Völlig unverständlich
Beim Boxen ist die langweiligste Phase des Kampfes, wenn die Athleten ineinander verkeilt im Ring hin und her torkeln. Erst wenn sich ein Boxer aus dem Griff befreit, wacht das Publikum wieder auf. Dieser Moment ist für die Deutsche Bahn und die Gewerkschaft Deutscher Lokomotivführer (GDL) jetzt gekommen. Monatelang hatten sich die Parteien gegenseitig die Schuld für den Tarifkonflikt zugeschoben. Nun holen die Lokführer zum Schlag aus. Doch der Punch der Gewerkschaft kommt zur Unzeit. Der Streik ist völlig unverständlich.
Die Lokführer und Zugbegleiter haben schon häufig ihr Recht zum Arbeitskampf wahrgenommen. Oft haben sie dafür sogar die Unterstützung der Bahnfahrer gehabt. Der Kampf David gegen Goliath hatte durchaus Charme. Doch seit dem letzten Streik vor sechs Jahren ist einiges passiert. Der Konzern hat sich gewandelt, der Kampf ist ein anderer – und Corona gibt es auch noch.
Klar läuft nicht alles rosig. Lange hat die Managementebene geschlafen. Erst seit drei Jahren setzt der Konzern auf Digitalisierung. Auch ein zuverlässiger Takt soll kommen. Das Nachtzuggeschäft wird wieder aufgebaut. Es wird investiert. Und das, obwohl der Konzern die CoronaVerluste abfedern muss. Und das, obwohl der Wiederaufbau in den Hochwassergebieten teuer wird.
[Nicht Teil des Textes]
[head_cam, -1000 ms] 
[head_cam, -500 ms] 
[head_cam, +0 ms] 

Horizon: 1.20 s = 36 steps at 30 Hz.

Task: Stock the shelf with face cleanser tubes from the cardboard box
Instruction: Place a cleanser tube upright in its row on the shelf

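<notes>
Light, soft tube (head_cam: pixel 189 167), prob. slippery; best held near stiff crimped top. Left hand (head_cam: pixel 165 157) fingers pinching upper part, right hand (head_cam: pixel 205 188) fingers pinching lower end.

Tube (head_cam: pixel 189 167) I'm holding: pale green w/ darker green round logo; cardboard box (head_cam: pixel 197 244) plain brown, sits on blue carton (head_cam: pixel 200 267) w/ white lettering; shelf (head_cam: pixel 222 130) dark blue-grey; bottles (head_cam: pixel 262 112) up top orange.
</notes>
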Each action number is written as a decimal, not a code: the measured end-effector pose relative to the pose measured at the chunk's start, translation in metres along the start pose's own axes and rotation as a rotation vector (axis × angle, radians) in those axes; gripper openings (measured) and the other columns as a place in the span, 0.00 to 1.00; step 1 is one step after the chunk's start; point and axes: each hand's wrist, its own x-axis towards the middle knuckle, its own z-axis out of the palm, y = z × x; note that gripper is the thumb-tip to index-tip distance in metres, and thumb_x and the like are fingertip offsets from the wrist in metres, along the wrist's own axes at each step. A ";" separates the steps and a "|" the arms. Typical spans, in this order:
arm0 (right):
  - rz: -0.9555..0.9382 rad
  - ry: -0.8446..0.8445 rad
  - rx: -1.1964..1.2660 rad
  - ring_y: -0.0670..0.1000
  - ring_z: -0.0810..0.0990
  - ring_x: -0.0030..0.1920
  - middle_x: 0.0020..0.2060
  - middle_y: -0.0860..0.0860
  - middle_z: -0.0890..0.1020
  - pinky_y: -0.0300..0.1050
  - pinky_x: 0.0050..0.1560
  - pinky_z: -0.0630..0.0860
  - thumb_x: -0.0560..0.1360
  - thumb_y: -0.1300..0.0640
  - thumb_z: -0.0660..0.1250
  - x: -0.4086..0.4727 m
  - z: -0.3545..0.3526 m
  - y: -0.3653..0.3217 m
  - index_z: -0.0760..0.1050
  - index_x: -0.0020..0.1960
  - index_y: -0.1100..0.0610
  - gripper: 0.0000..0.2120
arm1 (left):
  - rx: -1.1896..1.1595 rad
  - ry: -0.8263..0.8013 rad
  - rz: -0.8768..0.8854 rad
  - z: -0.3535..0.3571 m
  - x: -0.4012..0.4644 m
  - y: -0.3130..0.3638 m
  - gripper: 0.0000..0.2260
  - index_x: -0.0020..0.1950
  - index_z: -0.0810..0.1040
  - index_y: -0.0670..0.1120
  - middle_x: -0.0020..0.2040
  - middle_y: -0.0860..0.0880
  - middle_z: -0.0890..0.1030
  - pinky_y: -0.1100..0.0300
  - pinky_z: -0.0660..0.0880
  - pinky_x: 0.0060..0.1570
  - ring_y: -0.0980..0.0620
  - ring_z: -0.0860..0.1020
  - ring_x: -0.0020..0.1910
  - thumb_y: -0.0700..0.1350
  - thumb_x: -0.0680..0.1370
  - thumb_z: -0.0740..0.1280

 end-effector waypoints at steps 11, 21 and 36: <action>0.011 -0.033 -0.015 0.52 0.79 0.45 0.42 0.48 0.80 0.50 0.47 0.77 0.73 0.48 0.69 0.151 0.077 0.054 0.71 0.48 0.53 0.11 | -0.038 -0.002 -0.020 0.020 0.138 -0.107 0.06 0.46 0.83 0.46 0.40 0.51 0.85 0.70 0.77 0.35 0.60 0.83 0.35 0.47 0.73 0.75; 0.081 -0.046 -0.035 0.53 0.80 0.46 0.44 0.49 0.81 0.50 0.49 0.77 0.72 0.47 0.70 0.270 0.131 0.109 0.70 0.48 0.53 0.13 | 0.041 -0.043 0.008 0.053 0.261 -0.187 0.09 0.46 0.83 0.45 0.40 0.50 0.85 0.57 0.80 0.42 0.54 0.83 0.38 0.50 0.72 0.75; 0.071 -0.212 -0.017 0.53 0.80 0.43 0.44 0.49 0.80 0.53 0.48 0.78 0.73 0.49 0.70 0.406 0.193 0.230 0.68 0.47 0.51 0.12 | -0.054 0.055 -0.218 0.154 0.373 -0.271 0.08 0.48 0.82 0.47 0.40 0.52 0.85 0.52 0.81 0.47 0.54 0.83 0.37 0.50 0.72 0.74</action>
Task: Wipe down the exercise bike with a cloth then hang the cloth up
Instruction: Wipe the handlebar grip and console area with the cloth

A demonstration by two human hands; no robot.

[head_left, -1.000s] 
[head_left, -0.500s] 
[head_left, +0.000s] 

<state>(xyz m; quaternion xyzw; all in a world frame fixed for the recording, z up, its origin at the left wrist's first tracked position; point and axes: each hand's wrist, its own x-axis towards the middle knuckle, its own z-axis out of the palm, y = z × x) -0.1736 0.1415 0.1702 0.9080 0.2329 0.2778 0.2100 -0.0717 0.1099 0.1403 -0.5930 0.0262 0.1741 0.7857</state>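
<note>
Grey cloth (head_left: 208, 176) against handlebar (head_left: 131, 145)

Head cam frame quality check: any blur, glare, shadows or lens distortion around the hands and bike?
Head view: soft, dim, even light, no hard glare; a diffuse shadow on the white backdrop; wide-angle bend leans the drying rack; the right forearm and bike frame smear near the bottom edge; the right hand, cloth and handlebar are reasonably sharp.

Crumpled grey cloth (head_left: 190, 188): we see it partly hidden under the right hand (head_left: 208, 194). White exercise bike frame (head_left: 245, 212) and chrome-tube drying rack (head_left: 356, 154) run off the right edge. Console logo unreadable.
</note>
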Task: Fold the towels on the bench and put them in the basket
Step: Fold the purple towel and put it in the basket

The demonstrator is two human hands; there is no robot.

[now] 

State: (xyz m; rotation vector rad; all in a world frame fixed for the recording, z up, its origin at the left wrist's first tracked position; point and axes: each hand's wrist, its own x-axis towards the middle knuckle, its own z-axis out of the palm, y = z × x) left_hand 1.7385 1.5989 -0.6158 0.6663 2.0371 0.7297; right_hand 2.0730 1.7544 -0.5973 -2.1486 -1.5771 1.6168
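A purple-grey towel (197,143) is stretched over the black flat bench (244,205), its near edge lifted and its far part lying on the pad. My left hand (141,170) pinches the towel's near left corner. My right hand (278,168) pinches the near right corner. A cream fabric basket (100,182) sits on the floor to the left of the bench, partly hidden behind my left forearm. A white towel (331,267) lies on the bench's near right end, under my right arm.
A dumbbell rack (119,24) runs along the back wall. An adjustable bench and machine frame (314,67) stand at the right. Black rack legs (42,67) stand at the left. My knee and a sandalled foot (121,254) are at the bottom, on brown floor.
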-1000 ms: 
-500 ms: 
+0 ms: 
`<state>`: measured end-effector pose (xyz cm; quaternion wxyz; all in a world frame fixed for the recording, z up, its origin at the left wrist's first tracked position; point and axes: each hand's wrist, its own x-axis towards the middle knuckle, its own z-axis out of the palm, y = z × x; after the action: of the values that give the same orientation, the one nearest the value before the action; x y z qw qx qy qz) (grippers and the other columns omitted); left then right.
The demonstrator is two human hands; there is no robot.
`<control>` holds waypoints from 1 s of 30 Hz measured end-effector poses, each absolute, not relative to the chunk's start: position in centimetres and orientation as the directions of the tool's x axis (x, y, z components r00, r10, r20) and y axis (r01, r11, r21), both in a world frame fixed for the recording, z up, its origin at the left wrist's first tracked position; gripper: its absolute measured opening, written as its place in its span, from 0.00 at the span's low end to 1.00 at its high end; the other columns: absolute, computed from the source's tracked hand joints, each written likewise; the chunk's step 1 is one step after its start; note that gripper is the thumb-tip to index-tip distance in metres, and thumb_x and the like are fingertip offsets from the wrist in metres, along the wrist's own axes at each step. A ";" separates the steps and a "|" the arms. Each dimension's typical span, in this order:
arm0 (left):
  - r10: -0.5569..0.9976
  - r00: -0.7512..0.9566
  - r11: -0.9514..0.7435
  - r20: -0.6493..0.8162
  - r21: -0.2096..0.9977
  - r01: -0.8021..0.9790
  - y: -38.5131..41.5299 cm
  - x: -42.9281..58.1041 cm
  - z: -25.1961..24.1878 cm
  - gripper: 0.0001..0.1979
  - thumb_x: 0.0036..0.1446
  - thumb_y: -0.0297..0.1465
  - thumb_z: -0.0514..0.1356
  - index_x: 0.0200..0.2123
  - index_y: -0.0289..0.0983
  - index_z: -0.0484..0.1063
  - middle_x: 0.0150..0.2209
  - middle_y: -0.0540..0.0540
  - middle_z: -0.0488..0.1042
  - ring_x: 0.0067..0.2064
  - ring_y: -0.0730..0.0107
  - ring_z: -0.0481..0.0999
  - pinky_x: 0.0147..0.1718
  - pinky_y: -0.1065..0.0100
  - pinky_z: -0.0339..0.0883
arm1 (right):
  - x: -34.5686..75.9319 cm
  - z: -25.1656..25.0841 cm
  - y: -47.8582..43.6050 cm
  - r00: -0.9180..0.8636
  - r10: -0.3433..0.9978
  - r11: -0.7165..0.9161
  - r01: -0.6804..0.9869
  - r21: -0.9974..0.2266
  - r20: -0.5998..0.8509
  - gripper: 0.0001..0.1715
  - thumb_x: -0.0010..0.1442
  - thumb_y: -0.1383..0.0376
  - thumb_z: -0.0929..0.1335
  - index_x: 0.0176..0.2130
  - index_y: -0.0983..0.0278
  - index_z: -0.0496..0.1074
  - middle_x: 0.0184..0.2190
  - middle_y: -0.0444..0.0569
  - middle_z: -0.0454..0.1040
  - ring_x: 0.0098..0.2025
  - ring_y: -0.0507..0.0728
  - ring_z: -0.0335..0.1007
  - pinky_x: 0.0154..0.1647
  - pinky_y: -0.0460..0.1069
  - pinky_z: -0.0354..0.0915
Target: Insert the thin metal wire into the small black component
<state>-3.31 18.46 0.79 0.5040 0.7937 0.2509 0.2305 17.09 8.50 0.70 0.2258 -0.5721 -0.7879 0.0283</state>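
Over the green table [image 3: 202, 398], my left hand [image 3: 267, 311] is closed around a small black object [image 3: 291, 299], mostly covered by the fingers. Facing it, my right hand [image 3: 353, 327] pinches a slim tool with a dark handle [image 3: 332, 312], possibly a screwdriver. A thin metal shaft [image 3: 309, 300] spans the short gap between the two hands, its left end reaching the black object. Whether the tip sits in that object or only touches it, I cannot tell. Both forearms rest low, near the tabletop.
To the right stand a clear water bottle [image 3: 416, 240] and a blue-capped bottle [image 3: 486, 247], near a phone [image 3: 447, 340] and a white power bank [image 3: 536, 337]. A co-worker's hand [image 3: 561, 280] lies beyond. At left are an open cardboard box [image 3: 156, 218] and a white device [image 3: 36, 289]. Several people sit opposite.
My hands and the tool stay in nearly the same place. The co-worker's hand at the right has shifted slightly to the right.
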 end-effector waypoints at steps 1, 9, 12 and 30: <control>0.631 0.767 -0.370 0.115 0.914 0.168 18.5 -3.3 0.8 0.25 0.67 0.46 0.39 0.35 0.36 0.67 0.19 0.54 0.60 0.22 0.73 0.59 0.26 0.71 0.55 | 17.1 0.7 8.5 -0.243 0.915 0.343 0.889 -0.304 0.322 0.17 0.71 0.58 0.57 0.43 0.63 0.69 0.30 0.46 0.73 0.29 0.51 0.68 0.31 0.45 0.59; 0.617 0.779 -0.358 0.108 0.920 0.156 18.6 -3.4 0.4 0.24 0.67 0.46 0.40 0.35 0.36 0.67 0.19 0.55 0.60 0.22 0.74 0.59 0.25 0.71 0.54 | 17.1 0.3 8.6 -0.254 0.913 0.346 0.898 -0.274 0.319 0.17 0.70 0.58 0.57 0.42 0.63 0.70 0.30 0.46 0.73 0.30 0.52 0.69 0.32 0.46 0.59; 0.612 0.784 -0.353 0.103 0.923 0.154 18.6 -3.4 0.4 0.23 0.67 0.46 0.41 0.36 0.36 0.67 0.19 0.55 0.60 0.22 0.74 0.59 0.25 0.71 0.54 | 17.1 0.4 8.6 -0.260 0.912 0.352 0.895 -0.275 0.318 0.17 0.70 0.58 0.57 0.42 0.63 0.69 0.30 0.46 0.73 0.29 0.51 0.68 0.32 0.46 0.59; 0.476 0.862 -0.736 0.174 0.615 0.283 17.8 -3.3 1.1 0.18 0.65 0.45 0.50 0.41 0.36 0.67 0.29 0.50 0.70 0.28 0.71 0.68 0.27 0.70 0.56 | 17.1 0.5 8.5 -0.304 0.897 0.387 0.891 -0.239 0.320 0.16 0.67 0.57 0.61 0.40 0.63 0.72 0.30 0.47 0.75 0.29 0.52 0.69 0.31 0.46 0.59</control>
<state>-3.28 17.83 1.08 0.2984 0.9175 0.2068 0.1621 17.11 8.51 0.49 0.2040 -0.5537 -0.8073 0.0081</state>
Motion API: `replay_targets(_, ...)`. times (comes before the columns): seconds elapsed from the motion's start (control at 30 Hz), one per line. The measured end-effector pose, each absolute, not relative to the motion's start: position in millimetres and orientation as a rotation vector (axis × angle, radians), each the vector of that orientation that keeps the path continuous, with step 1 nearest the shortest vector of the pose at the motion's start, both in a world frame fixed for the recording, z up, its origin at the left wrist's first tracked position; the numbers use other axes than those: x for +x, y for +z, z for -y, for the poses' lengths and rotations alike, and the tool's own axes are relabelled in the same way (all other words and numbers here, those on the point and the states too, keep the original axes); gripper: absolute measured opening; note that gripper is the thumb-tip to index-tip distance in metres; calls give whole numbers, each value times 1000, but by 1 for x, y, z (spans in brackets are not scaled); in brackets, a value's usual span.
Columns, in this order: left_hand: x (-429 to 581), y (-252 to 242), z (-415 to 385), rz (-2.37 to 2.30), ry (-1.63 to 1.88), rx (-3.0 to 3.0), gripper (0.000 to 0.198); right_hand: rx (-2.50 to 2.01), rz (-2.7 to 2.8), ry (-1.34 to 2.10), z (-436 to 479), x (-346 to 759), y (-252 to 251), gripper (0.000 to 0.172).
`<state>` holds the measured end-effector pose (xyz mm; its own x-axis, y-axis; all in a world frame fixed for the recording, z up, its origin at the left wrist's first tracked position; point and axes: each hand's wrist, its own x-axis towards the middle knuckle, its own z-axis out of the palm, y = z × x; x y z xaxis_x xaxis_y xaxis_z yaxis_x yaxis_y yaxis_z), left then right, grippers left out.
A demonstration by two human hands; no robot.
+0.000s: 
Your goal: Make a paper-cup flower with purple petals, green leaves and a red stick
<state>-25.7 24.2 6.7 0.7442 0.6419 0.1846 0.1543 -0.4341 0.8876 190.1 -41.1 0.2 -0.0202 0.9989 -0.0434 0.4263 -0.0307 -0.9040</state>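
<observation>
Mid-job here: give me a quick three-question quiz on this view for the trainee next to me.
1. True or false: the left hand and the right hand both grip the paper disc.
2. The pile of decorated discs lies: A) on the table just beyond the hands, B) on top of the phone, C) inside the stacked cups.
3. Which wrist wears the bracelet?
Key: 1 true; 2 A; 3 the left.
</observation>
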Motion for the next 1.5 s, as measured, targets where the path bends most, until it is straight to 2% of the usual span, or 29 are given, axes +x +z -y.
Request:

All das weiß GDL-Chef Claus Weselsky. Gab es zu Beginn noch einen monströsen Forderungskatalog, trennen die Parteien nun nur noch wenige Monate Tariflaufzeit. Doch es geht um mehr. Weselsky befindet sich im Machtkampf mit der Konkurrenz-Gewerkschaft EVG. Beide wollen für das Schienenpersonal verhandeln. Doch das Tarifeinheitsgesetz sieht vor, dass dies nur die größere Gewerkschaft macht – das ist oft die EVG. Mit den Streiks will Weselsky die Muskeln spielen lassen. Doch steht er auf verlorenem Posten. Die Bahn will nicht nachgeben – und zur Not klagen. Am Ende wird Weselsky mit den Streiks nur bewirken, dass sich mehr Menschen in die Bahnen quetschen müssen und Züge damit zu Pandemie-Treibern werden. Oder er wird Kunden vergraulen.